Imperia. L’arrivo del generale Burian ha stretto l’Imperiese nella morsa di gelo e neve. Una condizione di freddo davvero eccezionale, alla quale gli abitanti dell’estremo Ponente Ligure non sono per nulla abituati. Loro, come del resto tutti gli amici a 4 zampe. E sebbene gli animali sopportino le basse temperature meglio degli umani, è opportuno prendere piccoli accorgimenti per proteggerli.

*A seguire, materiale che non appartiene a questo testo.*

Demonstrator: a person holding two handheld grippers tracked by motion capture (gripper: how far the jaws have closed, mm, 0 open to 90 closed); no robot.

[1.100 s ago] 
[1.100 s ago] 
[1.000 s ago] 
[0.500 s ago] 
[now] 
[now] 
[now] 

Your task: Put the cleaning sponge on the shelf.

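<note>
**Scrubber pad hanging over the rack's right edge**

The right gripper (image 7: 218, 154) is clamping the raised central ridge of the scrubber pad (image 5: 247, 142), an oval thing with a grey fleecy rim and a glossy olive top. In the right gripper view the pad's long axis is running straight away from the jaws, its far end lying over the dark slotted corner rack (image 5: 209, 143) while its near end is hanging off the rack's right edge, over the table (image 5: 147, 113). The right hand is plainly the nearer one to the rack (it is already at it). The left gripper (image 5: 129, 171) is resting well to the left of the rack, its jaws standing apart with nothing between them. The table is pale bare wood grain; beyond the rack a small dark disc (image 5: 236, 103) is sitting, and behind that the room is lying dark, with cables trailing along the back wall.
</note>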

«La temperatura corporea del cane è di 38 gradi circa, più alta rispetto la nostra. Questo vuol dire che quello che può essere percepito come freddo da noi potrebbe non esserlo per lui – spiega l’educatrice cinofila Marzia Massocco, fondeurs e directors di Malù – Evoluzione Cinofila insieme a Luca Suman –. In linea di massima bisogna prestare maggiore attenzione ai cuccioli e ai cani anziani che più degli altri soffrono le temperature rigide. Diversamente, i cani di grossa taglia tendono a sopportare meglio il freddo per una questione di grasso sottocute e quindi di isolamento termico naturale. Da non sottovalutare è la razza del proprio compagno a 4 zampe. In generale, i cani primitivi, quelli nordici, da pastore, da montagna o da lavoro in acqua resistono di più al gelo, al contrario di cani piccoli come chihuahua o pinscher a pelo corto e raso. Al riguardo, è opportuno chiedere consiglio al proprio veterinario di fiducia, in modo da saper gestire le diverse situazioni, quali, ad esempio, coprire troppo o non coprire affatto, scaldare ulteriormente l’ambiente oppure no».

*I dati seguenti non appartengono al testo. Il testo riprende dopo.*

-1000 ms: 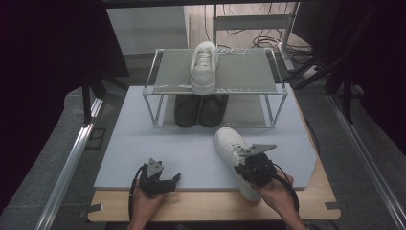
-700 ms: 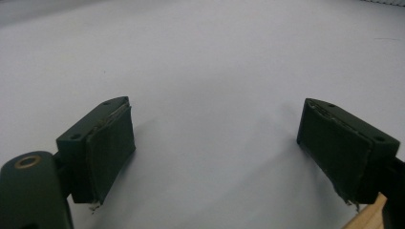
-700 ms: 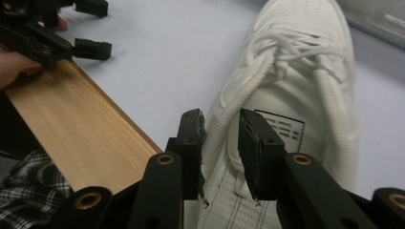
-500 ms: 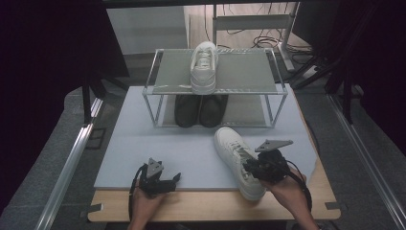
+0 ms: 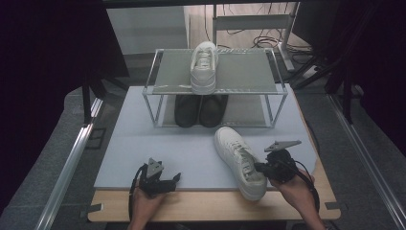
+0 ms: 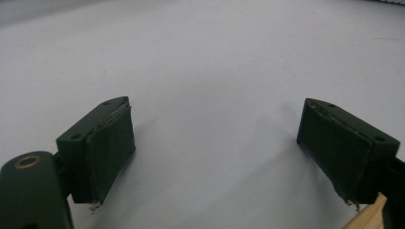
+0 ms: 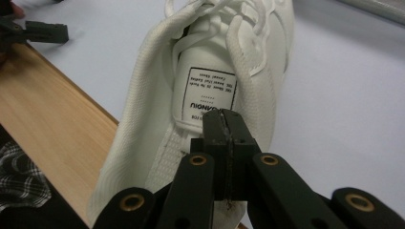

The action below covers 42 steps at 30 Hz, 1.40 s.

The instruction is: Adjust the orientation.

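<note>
**White sneaker pinched at the tabletop's near edge**

Dark curtains close in the room on both sides of a wooden tabletop (image 5: 201,206) covered by a pale grey mat (image 5: 182,143). At the far end of the mat stands a wire-and-glass shoe rack (image 5: 215,81), with one white shoe (image 5: 203,67) on its top shelf and a pair of dark shoes (image 5: 200,109) underneath.

Directly ahead of the right gripper (image 5: 262,167), a white sneaker (image 5: 239,160) lies on the mat, its heel over the bare wood at the near edge and its toe angled away toward the rack. In the right gripper view the two black jaws have just been closing and now stand pressed together, with hardly a line between the pads; they pinch the sneaker (image 7: 210,90) at its opening, right below the printed label on the tongue. The shoe's laces lie beyond the jaws, the wooden edge off to their left.

The left gripper (image 5: 167,181) rests in the person's other hand at the near edge, well apart from the sneaker. Its jaws stand wide apart with nothing but bare grey mat between and ahead of them.
</note>
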### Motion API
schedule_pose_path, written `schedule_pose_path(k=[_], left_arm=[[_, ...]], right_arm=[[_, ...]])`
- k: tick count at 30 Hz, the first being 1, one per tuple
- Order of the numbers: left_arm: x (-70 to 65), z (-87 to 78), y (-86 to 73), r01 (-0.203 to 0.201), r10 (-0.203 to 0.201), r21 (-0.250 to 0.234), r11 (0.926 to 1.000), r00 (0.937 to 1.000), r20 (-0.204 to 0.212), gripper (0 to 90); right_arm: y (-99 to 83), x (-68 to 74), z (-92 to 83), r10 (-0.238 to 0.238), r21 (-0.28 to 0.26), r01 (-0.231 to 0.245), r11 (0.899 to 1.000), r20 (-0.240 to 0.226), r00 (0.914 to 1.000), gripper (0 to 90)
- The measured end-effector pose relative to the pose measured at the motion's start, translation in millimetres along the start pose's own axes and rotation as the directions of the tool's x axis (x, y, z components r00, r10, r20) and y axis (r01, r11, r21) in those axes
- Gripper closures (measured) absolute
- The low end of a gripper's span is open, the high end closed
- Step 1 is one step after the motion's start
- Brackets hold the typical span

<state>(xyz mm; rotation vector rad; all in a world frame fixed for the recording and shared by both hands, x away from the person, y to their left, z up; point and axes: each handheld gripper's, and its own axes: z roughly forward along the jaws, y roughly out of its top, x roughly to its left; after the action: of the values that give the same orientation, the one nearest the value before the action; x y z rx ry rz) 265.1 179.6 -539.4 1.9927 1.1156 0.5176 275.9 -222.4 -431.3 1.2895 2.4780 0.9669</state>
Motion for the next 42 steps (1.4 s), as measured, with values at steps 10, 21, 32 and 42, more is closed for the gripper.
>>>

«Ulteriore fattore per valutare se il nostro cane patisce o meno l’abbassamento di temperatura mostrando segnali di disagio – prosegue l’esperta –, è tener conto delle eccezioni che possono dipendere dall’adattamento dello stesso all’ambiente in cui vive. Quindi se passa la maggior parte del suo tempo in giardino, bisogna sapere che metterà un folto sottopelo per proteggersi, mentre se resta per lo più in casa, sappiate che per lui è già abbastanza caldo, tanto da poterlo perdere».